T.S. Eliot hizo aparecer todo cuanto tradicionalmente había que esconder, no por ánimo de inventar nada personal, sino por la necesidad de crear un sustento propio sobre el que construir una espiritualidad diferente. Para ello debía remover la tierra, aunque fuera baldía, con el fin de construir un lenguaje lo suficientemente nuevo, desde el punto de vista rítmico y conceptual, capaz de seducir a ese hombre anónimo, desnortado y errante, que paradójicamente requería el apoyo de la comunidad en su camino solitario. La simultaneidad de los planos sonoros contenidos en el poema ante el constante juego intertextual que tiene lugar en su seno posiblemente posibilite más su pérdida –nuestra pérdida– en un campo abierto de señales ocultas, pero a su vez incita al lector a excavar el terreno en busca de aquel yo enterrado, precisamente hoy, cuando los poderes políticos y económicos se obstinan en hacernos callar o en obligarnos a cantar todos al unísono o cuando la poesía se mide por la rápida comunicación de un mensaje telegráfico, como si otra vez estuviéramos todavía en las trincheras. ¿Pero es que no lo estamos? ¿No hemos vuelto otra vez a entonar los cantos bélicos, acompañados por el estruendo de las bombas y la aniquilación? ¿Hemos dejado alguna vez de estarlo? Creo que hoy, más que nunca, este poema requiere de un mínimo esfuerzo por parte de todos sus lectores. El poeta británico Geoffrey Hills se preguntaba por qué a la poesía, la pintura o la música se les exige ser menos complicadas que la propia vida, si ya es difícil por sí misma, cuando nos parecería humillante aplicar esa simplificación al periplo de la existencia humana. Y llegaba a la conclusión de que oponer elitismo a democracia, además de un disparatado enfrentamiento, supone hacerle un favor a la tiranía, que, en nombre de una pretendida claridad mercantil, propone esa aparente sencillez.

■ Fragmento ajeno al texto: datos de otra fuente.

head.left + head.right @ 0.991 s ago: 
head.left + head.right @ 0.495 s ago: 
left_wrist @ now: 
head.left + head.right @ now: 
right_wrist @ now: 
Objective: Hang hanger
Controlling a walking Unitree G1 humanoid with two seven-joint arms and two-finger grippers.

Tal como el propio Eliot se propuso, hacer y deshacer son las caras distintas de una misma moneda. El acto de la creación lleva implícita la destrucción de una lengua que, por gastada, manipulada y manoseada, ya no sirve. Hay que llegar al fondo del dolor para entonar la verdadera canción de la humanidad, casi sin voluntad de estilo, sino dejando que “broten lilas sobre la tierra yerma”, de una manera natural. “Para mí –dejó dicho el poeta en referencia a La tierra baldía– supuso un alivio de una personal y totalmente insignificante queja contra la vida; no es más que un trozo de rítmico lamento”. Qué más quisiera yo, que he dedicado tantos años a estudiar la relación entre música y poesía, que saber el suficiente inglés para apreciar en su totalidad ese lamento rítmico, originado en sílabas breves y largas, arriesgados encabalgamientos y personalísimas libertades. Pero hay algo que resuena más allá del idioma, conmueve y, entre sus armonías y disonancias, nos pega un latigazo, como es el principio de esta tierra que para muchos de nosotros fructifica a pesar de su aparente sequedad:

Abril es el mes más cruel, hace brotar
lilas en tierra muerta, mezcla 
memoria y deseo, remueve
yermas raíces con lluvia de primavera.
El invierno nos dio calor, cubriendo la tierra
con nieve sin memoria, alimentando
un hilo de la vida con tubérculos secos….
…………………………………………………….
¿Cuáles son las raíces que agarran, qué ramas crecen 
en esta basura pétrea? Hijo del hombre,
no puedes saberlo ni imaginarlo, pues conoces solo
un montón de imágenes rotas, donde el sol bate,
y el árbol muerto no da sombra, ni el grillo alivia,
ni hay rumor de agua en la piedra seca. Solo
hay sombra bajo esta roca roja
(ven a la sombra de esta roca roja)
y te mostraré algo diferente,
tanto de tu sombra por la mañana corriendo tras de ti
como de tu sombra por la tarde alejándose de ti.
Te mostraré el miedo en un puñado de polvo.   

José Ramón Ripoll es un escritor, poeta, periodista y musicólogo español nacido en Cádiz en 1952. Fundó y dirigió varias publicaciones, como RevistAtlántica. Premio Loewe 2016 por La lengua de los otros.